(Data section begins)
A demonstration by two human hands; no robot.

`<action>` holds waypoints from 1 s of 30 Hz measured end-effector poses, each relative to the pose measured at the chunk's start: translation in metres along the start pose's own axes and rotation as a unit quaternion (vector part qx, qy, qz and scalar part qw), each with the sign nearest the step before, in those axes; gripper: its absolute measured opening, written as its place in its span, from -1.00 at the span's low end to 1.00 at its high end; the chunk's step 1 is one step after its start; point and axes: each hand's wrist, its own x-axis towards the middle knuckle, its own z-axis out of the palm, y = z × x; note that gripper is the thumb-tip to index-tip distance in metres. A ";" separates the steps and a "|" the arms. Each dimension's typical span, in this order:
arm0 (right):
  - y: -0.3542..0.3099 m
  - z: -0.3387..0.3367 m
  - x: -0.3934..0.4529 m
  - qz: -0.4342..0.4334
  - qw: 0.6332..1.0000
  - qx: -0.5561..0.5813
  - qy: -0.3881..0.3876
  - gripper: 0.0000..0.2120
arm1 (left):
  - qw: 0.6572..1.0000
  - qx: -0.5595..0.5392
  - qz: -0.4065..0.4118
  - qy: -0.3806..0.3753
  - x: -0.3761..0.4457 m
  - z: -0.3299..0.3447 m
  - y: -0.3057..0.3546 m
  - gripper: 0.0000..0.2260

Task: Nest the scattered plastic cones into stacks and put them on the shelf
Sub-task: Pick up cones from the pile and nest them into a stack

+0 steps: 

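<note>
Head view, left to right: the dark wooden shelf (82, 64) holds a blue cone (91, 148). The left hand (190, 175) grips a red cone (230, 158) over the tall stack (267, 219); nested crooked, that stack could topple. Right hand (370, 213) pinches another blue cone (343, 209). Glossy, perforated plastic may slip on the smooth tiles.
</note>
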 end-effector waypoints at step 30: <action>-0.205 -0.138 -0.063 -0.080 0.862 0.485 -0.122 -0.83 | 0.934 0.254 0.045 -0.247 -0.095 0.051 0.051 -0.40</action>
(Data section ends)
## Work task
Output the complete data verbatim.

## Solution below
A demonstration by two human hands; no robot.

`<action>` holds waypoints from 1 s of 30 Hz measured end-effector poses, each relative to the pose measured at the chunk's start: translation in metres along the start pose's own axes and rotation as a unit quaternion (vector part qx, qy, qz and scalar part qw), each with the sign nearest the step before, in those axes; gripper: its absolute measured opening, written as its place in its span, from -1.00 at the span's low end to 1.00 at its high end; the chunk's step 1 is one step after its start; point and axes: each hand's wrist, its own x-axis towards the middle knuckle, its own z-axis out of the palm, y = z × x; note that gripper is the thumb-tip to index-tip distance in metres. A ";" separates the steps and a "|" the arms. Each dimension's typical span, in this order:
arm0 (right):
  - y: -0.3542..0.3099 m
  - z: -0.3387..0.3367 m
  - x: -0.3934..0.4529 m
  - qz: -0.4342..0.4334
  - qw: 0.6332..1.0000
  - qx: -0.5561..0.5813
  - qy: -0.3881..0.3876
  - gripper: 0.0000..0.2120
arm1 (left):
  - qw: 0.6572..1.0000
  - qx: -0.5595..0.5392
  - qz: -0.4065..0.4118
  - qy: -0.3806..0.3753
  - x: -0.3761..0.4457 m
  - z: -0.3299..0.3447 m
  - y: -0.3057..0.3546 m
  - gripper: 0.0000..0.2260

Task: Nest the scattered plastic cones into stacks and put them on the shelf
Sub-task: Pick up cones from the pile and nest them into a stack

+0 steps: 

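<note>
Head view, left to right: the dark wooden shelf (82, 64) holds a blue cone (91, 148). The left hand (190, 175) grips a red cone (230, 158) over the tall stack (267, 219); nested crooked, that stack could topple. Right hand (370, 213) pinches another blue cone (343, 209). Glossy, perforated plastic may slip on the smooth tiles.
</note>
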 end-effector waypoints at step 30: <action>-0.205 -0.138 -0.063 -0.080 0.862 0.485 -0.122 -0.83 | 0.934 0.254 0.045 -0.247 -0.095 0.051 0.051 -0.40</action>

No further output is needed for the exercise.